I've also learned from men who served with you in UDT 12 that you deployed to the Western Pacific (WESTPAC) during the war from February to October 1971. I checked UDT/SEAL Operations in Vietnam for that period and here's what I found. UDT 12 is mentioned only twice: "UDT 12 relieved UDT 13 in February as the WESTPAC - deployed underwater demolition team (page 155); "(A four-man SEAL detachment) spent 8 August to 22 September with UDT 12 aboard the USS Grayback to assist in training (page 160)." As you know, the Grayback was a submarine that operated out of Subic Bay.
While you were in WESTPAC as a frogman, here's a sampling of what SEALS were up to in Nam:

Raided a VC financial meeting on 9 February, killing four guerrillas and capturing four others.
Conducted a daylight helo raid on 13 February, killing three VC and destroying a twenty-man rest area.
Attacked an enemy base on 20 February, killing one Chinese propaganda officer and wounding five others.
Killed eight VC and captured numerous weapons on 24 February.
Killed five VC and captured five others on 7 March.
Killed two VC and captured three others along with a VC flag and kilo of documents on 15 March.
Killed 3 VC aboard four sampans on 12 May.
Killed five VC attending a political meeting on 7 July.
Killed 8 VC in hand-to-hand combat on 23 August.
Killed 2 VC guarding a weapons cache on 28 August.

SEALs interchangeable with UDTs? I think not.

But SEALS didn't always win the manhunting contests while you were shooting hoops in the Philippines and pulling liberty in Hong Kong: a SEAL squad transiting the Ham Luong Canal on 28 February took heavy casualties when a B-40 rocket slammed into their boat; Lieutenant Michael Collins of SEAL Team 1 died on 4 March after suffering multiple fragmentation wounds from a VC ambush (more about Mike later); Petty Officer Lester Moe of SEAL Team 1 was killed walking point on 19 March when he stepped on a "Bouncing Betty" mine. And so it went Jesse, for SEALS but not frogmen during your deployment.
Of course maybe Bosiljevac somehow missed your manhunting ops. Tell you what - as one old SEAL/UDT manhunter to another - let's share a war story or Bosiljevac's Booktwo and give those who dream of being warriors a glimpse of the glamour.

Here are two "no shitters"- as your fellow celeb "Demo" Dick Marcinko might put it - that have stayed with me for a long time.

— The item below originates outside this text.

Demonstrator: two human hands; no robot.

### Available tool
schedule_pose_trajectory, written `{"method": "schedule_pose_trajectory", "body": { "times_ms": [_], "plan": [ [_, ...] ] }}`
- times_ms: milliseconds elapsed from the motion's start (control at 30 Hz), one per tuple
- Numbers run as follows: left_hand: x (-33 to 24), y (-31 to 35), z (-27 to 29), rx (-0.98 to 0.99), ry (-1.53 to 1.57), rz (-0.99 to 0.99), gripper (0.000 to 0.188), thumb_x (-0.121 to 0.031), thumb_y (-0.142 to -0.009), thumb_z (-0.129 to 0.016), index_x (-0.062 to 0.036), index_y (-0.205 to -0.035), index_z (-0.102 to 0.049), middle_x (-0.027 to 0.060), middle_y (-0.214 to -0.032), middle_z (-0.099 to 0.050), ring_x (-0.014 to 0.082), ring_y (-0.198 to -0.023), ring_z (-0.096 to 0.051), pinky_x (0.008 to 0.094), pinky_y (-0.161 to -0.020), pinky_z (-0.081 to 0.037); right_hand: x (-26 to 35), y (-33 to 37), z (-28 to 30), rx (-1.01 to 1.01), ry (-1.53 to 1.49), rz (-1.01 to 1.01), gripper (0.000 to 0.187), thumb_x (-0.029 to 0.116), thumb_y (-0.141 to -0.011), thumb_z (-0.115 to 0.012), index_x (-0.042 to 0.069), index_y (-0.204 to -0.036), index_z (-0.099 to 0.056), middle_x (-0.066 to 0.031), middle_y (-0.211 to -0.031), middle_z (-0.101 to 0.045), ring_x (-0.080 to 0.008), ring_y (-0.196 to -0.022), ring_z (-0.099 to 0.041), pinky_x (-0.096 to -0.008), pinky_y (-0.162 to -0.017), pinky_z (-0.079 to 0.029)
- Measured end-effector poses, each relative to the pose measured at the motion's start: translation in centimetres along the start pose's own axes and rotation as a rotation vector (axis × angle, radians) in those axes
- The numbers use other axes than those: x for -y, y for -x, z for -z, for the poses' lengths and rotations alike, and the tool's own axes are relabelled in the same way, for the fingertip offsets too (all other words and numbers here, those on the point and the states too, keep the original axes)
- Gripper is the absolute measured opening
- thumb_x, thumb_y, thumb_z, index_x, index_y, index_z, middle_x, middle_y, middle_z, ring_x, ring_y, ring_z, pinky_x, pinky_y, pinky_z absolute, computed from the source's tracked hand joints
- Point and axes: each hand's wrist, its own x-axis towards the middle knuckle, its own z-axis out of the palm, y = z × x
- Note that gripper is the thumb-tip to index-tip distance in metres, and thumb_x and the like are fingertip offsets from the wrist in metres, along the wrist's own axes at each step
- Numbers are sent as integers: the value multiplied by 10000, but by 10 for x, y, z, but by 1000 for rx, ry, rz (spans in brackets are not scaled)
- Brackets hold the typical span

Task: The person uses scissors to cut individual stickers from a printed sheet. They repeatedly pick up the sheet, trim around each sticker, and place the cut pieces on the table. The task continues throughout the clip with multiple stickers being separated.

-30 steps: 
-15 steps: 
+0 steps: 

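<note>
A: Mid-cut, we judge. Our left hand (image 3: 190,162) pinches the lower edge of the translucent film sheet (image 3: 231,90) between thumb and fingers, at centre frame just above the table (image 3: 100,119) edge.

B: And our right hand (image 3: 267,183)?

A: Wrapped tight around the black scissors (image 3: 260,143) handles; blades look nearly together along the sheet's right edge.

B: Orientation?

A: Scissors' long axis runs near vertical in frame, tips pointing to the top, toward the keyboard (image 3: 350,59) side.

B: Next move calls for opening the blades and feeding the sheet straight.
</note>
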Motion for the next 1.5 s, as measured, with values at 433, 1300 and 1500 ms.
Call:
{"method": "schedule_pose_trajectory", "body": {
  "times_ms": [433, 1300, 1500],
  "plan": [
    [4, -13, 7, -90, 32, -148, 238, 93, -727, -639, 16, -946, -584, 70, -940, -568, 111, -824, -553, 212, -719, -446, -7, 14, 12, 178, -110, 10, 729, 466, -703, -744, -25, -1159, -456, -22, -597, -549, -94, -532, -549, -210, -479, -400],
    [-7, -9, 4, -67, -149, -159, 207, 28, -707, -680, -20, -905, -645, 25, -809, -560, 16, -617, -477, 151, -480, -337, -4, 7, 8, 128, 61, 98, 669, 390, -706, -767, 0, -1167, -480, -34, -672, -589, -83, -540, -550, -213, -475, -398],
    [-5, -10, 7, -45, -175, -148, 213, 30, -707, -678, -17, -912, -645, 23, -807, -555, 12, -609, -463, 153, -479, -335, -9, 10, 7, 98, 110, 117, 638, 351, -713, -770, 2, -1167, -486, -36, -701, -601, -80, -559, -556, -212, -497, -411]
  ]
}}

Many SEALS like to talk about the first man they killed. I sometimes do that. He was a VC courier sliding along the Upper Dong Tam River in a sampan beneath overhanging branches to avoid detection from the air. I brain-shot him with a CAR 15 - a weapon that looks like a toy. I was close enough to see blood and bone spray when the round struck.
But I usually don't talk about the first man I killed, Jesse. I usually talk about the first man I watched die. His name was Bobby Neal and he worked for me when I ran three SEAL platoons out of Nha Be 30 miles below Saigon on the border of a 500-square mile swamp called the Rung Sat. Neal took a lot longer to die than the courier. Neal was 18 when he got hit: he'd enlisted at 17 on what you may remember the Navy called a "kiddie cruise."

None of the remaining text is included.